Pictures aside, the output must consist of the lines from the one containing "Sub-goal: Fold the" through the end of the data, reproduced exactly.

──────

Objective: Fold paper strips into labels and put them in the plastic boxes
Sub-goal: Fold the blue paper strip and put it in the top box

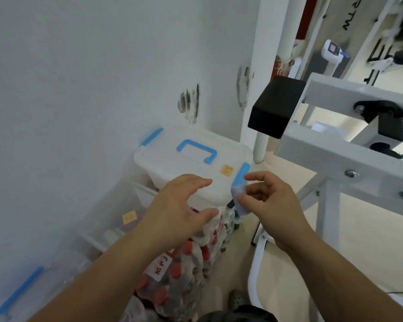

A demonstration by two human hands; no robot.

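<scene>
While our right hand (272, 205) pinched a small lilac folded label (239, 199) between thumb and forefinger, our left hand (179, 205) hovered, fingers loosely spread and empty, over the lidded plastic box (196, 163). The label hung just right of the lid's near corner, beside its blue latch (241, 174).

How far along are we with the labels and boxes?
Seemingly done: yellow tags show on the top box lid and the lower box. In hand: the right hand pinches a folded lilac paper; the left hand hovers open at the lid. Left: the lid looks closed, so this paper is not in yet.
</scene>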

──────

• _Answer area_
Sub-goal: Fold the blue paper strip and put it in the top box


A demonstration by two human hands; no robot.

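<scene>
While our right hand (272, 205) pinched a small lilac folded label (239, 199) between thumb and forefinger, our left hand (179, 205) hovered, fingers loosely spread and empty, over the lidded plastic box (196, 163). The label hung just right of the lid's near corner, beside its blue latch (241, 174).

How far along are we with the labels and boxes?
Seemingly done: yellow tags show on the top box lid and the lower box. In hand: the right hand pinches a folded lilac paper; the left hand hovers open at the lid. Left: the lid looks closed, so this paper is not in yet.
</scene>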

The exercise has been answered, and the work is done.